The prayer for death used to bother me. But in composing my musical and going deep into the book of Tobit for more than a decade, I found that God is entirely capable of handling human lament. Even my personal ill-conceived outbursts. Pope Francis apparently thinks along those lines:
The Pope said that Tobit and Sarah’s wish to die could not be considered blasphemy. In some situations, lamenting one’s misfortunes before God is not a sin but a prayer. Even Job and the prophet Jeremiah cursed the day they were born. “The Lord hears, He listens to our complaints.”
The Pope explained how these biblical readings applied in today’s world, by mentioning three examples of people living in conditions of extreme suffering: malnourished children, refugees, the terminally ill. The worst thing a Christian can do is to look at those who suffer “as though they were an [abstract moral conundrum].” “I do not like it when people speak about tough situations in an academic and not a human manner, sometimes with statistics … and that’s it. In the Church there are many people in this situation,” the Pope said.

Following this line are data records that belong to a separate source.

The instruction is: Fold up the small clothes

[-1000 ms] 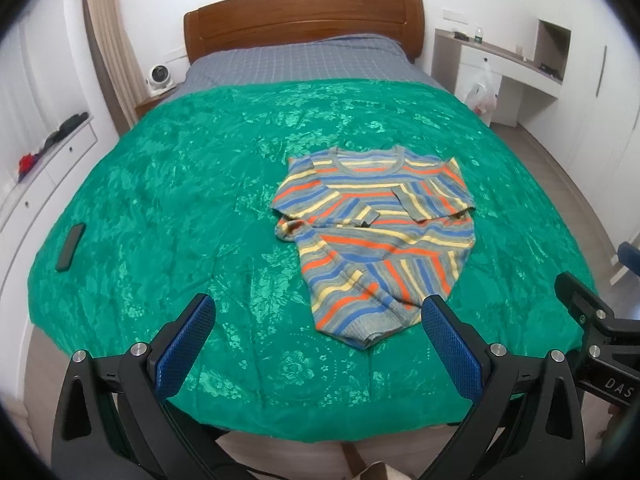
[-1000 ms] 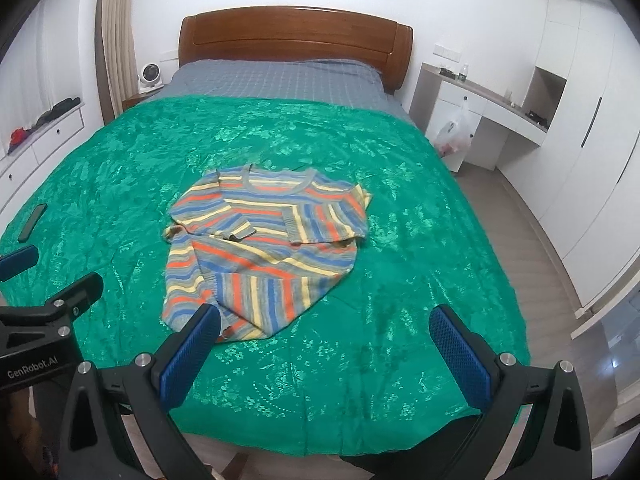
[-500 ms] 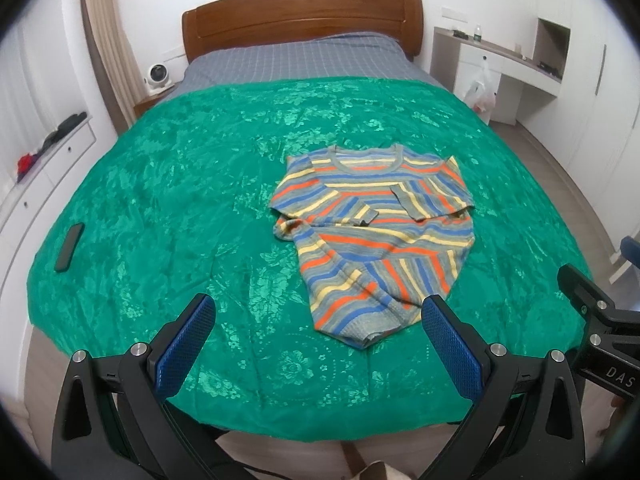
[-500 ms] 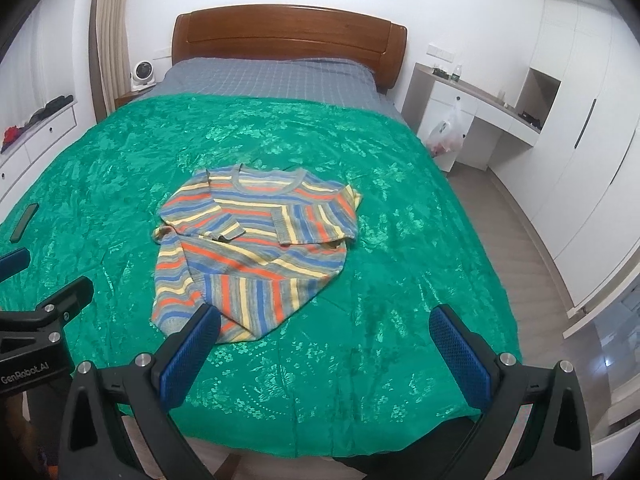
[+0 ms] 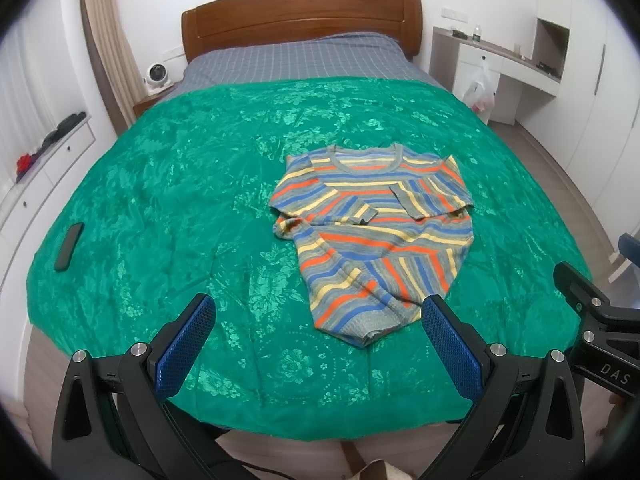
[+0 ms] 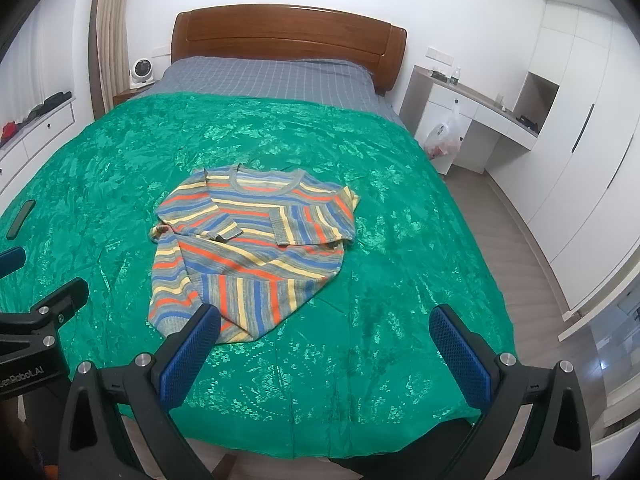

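A small striped sweater (image 5: 376,232), in grey, blue, orange and yellow, lies flat on the green bedspread (image 5: 192,184) with both sleeves folded across its chest and its collar toward the headboard. It also shows in the right wrist view (image 6: 252,248). My left gripper (image 5: 316,320) is open and empty, held above the bed's foot, just short of the sweater's hem. My right gripper (image 6: 324,332) is open and empty, to the right of the hem. Neither touches the sweater.
A dark remote (image 5: 69,246) lies near the bedspread's left edge. A wooden headboard (image 5: 300,12) stands at the far end. White drawers (image 5: 44,168) run along the left, a desk with a hanging plastic bag (image 5: 480,92) and wardrobes on the right.
Both grippers have drifted slightly; the sweater sits a little lower and more leftward in the right wrist view. The sweater itself has not moved and both grippers stay open.
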`<state>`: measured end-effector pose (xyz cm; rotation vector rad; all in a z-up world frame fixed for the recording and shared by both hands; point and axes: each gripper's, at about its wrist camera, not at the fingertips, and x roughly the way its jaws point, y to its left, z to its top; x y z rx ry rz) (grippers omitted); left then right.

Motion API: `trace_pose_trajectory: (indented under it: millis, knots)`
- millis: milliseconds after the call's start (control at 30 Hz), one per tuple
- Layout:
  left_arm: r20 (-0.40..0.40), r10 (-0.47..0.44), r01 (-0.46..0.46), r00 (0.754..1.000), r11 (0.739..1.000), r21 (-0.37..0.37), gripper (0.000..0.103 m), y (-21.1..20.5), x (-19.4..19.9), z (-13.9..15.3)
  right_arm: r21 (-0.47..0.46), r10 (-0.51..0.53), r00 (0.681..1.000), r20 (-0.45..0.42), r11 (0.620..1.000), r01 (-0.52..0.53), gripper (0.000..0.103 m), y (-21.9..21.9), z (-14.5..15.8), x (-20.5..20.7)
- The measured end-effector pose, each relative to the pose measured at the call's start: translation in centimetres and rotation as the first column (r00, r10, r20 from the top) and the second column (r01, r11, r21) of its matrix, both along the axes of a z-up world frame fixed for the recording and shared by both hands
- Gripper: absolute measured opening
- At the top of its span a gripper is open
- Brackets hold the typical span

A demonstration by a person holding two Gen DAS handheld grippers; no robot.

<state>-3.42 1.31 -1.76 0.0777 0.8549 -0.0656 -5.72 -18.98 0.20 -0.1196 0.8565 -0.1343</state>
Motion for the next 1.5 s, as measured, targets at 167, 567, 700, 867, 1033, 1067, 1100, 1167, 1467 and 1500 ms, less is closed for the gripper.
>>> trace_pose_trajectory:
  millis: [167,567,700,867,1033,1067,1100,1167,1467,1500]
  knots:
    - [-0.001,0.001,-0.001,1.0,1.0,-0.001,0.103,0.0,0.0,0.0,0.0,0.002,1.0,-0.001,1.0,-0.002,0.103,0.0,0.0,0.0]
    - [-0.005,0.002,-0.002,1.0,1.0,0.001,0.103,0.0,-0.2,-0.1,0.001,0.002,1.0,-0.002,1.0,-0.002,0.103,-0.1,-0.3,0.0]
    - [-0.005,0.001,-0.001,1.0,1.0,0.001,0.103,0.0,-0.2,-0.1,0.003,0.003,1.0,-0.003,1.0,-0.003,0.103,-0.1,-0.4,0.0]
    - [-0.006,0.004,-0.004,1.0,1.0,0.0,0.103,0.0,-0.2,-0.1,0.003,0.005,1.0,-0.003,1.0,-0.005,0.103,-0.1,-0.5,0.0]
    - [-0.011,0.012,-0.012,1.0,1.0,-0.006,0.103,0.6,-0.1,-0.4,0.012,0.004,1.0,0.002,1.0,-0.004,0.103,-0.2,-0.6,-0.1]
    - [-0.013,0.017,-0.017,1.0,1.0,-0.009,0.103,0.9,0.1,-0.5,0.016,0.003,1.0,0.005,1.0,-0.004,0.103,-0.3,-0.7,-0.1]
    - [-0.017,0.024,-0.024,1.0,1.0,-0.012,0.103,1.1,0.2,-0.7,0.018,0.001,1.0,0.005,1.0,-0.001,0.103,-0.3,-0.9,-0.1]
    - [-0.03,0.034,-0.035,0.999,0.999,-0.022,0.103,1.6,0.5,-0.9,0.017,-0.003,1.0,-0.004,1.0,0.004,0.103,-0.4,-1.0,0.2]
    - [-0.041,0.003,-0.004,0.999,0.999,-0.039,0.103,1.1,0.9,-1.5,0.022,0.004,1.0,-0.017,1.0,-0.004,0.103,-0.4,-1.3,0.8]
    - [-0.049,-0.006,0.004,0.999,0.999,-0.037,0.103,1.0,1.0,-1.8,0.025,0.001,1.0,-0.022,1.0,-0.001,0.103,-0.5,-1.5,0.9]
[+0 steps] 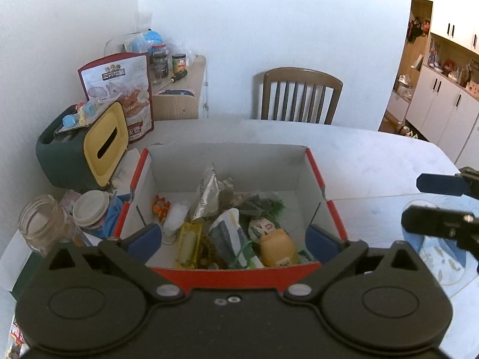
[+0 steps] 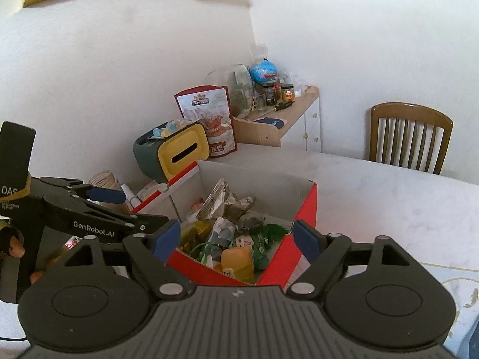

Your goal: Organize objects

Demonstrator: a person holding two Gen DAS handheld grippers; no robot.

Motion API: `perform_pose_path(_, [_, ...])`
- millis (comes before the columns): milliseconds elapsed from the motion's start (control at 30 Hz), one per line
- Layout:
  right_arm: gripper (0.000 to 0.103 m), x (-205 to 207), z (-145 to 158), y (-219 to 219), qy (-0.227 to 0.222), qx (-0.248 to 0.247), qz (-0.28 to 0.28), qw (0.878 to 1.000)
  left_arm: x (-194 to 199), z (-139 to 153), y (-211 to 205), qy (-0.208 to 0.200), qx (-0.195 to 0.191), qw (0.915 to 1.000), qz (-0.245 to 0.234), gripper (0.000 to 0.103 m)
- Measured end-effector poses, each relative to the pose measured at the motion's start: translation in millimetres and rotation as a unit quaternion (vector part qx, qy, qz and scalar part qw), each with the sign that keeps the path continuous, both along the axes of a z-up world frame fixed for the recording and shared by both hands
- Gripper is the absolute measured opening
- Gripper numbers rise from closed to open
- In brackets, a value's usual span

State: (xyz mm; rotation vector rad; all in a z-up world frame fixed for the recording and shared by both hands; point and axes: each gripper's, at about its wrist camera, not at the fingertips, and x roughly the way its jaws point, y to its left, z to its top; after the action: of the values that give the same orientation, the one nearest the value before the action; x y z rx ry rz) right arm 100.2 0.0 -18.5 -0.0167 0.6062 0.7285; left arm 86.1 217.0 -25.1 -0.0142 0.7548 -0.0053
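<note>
A red cardboard box (image 1: 317,167) with a white inside stands on the table, also visible in the right wrist view as the box (image 2: 308,206). It holds several small items: a silver foil packet (image 1: 206,194), a yellow toy bottle (image 1: 277,246), a green leafy piece (image 1: 274,205), a yellow packet (image 1: 188,243). My left gripper (image 1: 235,239) hovers open over the box's near edge, nothing between its blue pads. My right gripper (image 2: 236,239) is open above the box's near corner, holding nothing. The left gripper (image 2: 119,206) shows at the left in the right wrist view.
Left of the box sit a green and yellow tissue holder (image 1: 74,146), a snack bag (image 1: 122,92), a glass jar (image 1: 42,224) and a lidded cup (image 1: 91,206). A wooden chair (image 1: 299,95) stands behind the table. A side shelf (image 2: 278,119) carries jars and a screwdriver.
</note>
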Motion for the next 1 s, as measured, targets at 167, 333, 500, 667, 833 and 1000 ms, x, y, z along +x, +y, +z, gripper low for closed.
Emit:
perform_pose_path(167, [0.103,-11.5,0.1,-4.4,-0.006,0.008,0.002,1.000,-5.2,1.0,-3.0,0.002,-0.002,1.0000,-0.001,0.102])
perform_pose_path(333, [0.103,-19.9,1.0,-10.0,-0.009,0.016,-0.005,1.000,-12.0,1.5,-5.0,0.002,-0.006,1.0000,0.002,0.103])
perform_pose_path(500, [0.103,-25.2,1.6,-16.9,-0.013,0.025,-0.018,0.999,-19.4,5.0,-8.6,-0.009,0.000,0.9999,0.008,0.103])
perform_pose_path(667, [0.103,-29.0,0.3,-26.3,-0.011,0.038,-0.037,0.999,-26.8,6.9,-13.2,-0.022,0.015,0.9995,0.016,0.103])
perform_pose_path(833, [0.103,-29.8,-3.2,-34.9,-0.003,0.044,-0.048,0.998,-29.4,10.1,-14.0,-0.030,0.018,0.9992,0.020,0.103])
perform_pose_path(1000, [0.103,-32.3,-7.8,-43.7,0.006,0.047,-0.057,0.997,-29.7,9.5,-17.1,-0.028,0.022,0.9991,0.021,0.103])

When one looks at people’s suffering as a moral problem, they become closed and everything turns into an “intellectual game.”
And while I appreciate the Anchoress’s foray into Tobit, and I think her overall message is excellent, the shades of blame of those who suffer divorce is a little over the top for me.
My older brother was divorced four times before marrying one final and fruitful time. Was it just that my Lutheran/Episcopalian sibling wasn’t into Tobit? That he married an alcoholic and women with a few other problems? Or that he was raised in the 40’s and 50’s, in a supposedly family-friendly era where he never got the tools for healthy relationships? I suppose it was his fault he didn’t buy into Ozzie and Harriet and Ward and June.
I think it’s more than preaching a message. People today get preached at all the time. Corporations. PR firms. Parents. Their own kids. Bosses. Celebs. Pundits. Christians, if they hope to be fruitful, might have to learn other languages. Like music and the arts.
Speaking of which, a parishioner asked when we’d produce my musical version of Tobit again. I always look ahead. Never backward. But if you want to look back, it’s here.
Getting back to Pope Francis, I like what he said about resisting the view of suffering as a moral problem. Unless the believer is prepared to dialogue with people of broken families, actually listening to them, and walking with them, as the Lord did, all the right preaching will boil down to that “intellectual game.” And anybody subjected to it will know it.